I am fifteen. A fifteen year old child. A girl who is stronger than she thinks, wiser than she knows, yet even smaller than she is.

I have no power.

No matter what, I don't have the power to bring down the society. I have no power to interfere alone.

I know that I'm not alone, but that doesn't stop me from feeling alone. I still feel the darkness of the world, and the corruption of everything in it.

It's like standing in a dark room, with no windows, no doors, and no heat. You're blind, with no way out, no way to feel the light, and the only thing that is keeping you conscience is the cold. The cold that eats away at you, that consumes you and slowly kills you. The room keeps you from experiencing what you should be allowed to have. The room drives you mad.

The society drives me mad.

There is no way to escape it. The cold is eating away at me.

I'm dying.

Every morning, I have to remind myself that I am strong. Every morning I have to tell myself to get up. Every morning I frown at what the society has made me. Yet, I smile because I somehow think that I can deceive it.

But, I can't.

I know too little, but just the same I know too much.

So, when my father told me that Sector B was to be terminated, I lost control inside.

My body is boiling inside, I'm dying on the inside. Not physically, but mentally. The society is scarring me and I don't know if I can heal.

I jerk back to reality.

"What?" I say.

A thousand thoughts swarm my head. Mac, wide eyed and awe-stricken stands next to me. He puts his hand on my shoulder.

"Avery, before we talk more about this, I need to talk to you, privately." he says.

"Fine, I'll be right back." I tell everyone.

I turn on my heels and walk down the short hallway, leading away from the living room. I realize that I am going, without a thought, to my room. My room is at the end of the hallway. There is a small ladder that travels up into the loft that makes my room.

I climb up the ladder and Mac follows.

I take in my surroundings. My room is tidy, as always, but it looks as if it has been abandoned for years. It doesn't feel like home anymore, even though it always had.

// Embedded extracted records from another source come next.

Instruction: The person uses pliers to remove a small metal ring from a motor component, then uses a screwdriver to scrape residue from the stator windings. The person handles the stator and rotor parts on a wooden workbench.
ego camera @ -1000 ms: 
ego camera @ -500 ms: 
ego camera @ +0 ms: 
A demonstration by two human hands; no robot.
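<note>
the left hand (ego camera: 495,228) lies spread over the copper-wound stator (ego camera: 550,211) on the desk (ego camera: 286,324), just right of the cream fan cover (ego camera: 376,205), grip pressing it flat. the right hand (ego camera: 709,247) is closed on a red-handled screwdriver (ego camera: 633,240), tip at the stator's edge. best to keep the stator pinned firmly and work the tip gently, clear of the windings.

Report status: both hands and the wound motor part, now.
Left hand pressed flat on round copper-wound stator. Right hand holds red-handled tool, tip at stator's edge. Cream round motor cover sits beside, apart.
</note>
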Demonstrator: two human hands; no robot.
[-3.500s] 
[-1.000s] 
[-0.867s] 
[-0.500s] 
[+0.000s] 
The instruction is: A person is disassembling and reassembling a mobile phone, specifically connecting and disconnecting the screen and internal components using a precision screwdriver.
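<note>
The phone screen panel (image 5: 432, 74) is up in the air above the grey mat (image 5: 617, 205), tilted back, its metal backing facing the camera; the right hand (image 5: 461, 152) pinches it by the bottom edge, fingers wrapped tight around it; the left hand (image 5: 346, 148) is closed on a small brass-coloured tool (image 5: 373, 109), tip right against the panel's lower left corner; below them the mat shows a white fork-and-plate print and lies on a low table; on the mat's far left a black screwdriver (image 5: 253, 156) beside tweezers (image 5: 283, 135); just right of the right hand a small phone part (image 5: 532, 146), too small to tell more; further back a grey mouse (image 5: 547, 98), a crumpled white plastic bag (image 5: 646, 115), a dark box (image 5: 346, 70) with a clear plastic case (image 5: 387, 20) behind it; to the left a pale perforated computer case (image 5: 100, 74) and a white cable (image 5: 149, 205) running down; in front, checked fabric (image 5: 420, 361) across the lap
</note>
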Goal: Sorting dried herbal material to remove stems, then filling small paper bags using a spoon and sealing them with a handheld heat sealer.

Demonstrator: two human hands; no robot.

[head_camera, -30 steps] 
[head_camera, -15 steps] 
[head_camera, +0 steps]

I sit down on the small twin bed. Mac does the same.

Mac turns to me. I never noticed before, but his eyes are brilliant. They dance with color, yet they always trace back to one. His eyes are green, like the forests that I once heard about. His eyes are like the meadows that once used to stretch for miles, grass blowing in the soft breeze.

They don't exist anymore.

They've been scorched by fire and torn by man.

The world is in quarantine.

The world is toxic.

"Avery, we need to leave. I've been talking to Adelene, we need to get to the hangar. We can take your family and Emery." he says.

"Okay." I stutter.

"I know it's hard, but we can fix this." he says.

"Okay." I repeat. I'm on the verge of tears. "I'm sorry Mac, for everything." I say. I don't know what to be sorry for, but I am. I'm really sorry.

"There is nothing to be sorry for." he says.

A single tear trickles down my cheek. Mac sees it and brushes it away. I feel like I'm breaking down.

He lifts my chin, and his lips brush mine.

For the slightest moment I kiss him back. The brief moment shifting my thoughts away from the situation. All too soon I realize that there are bigger things at stake. I pull away

"Let's get downstairs and sort this out." I say, acting like the kiss didn't happen.

He does the same, but we both know that it did.

He nods, and follows me back down the ladder. We walk briskly back into the living room. I don't know what to say, or what to do, but I do know one thing.

No matter what the society thinks or does, I am going to crush them and take them down.